YOUR ASSIGNMENT —
Set down nothing except the lines starting at the one with "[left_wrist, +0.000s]" and ending at the final line of the material, each word for word.

THE DATA —
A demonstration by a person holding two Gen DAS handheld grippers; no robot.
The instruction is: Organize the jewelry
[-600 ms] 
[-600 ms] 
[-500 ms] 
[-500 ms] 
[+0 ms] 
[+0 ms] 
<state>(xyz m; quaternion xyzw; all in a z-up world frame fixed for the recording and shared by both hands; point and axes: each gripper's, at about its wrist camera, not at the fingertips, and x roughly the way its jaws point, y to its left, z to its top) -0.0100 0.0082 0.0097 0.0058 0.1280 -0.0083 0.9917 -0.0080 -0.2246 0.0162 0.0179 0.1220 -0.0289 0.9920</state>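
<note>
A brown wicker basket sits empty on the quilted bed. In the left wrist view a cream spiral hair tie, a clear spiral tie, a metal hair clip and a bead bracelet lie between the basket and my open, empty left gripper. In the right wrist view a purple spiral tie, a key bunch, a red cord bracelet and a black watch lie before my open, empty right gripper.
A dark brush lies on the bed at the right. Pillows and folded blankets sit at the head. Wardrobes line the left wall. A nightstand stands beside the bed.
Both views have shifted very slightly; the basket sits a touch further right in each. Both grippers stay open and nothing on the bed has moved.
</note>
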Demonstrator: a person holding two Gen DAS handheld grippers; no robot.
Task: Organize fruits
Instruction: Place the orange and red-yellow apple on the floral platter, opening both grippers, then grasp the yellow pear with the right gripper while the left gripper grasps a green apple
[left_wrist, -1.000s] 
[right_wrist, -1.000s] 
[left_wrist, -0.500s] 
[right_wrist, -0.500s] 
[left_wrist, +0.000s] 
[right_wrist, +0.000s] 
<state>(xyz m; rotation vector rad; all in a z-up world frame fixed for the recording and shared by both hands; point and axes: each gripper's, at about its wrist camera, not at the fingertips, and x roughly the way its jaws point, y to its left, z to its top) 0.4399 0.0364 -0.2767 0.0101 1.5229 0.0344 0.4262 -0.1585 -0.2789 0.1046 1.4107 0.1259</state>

SOLUTION FOR THIS PROBLEM —
[left_wrist, +0.000s] 
[right_wrist, +0.000s] 
<state>(xyz m; rotation vector rad; all in a z-up world frame fixed for the recording and shared by both hands; point and axes: each gripper's, at about its wrist camera, not at the fingertips, and x roughly the way its jaws point, y to its left, z to its top) 0.4399 0.0364 -0.2767 0.0101 1.5229 0.0344 0.4262 -0.1585 -0.2789 0.1046 1.4107 0.1259</state>

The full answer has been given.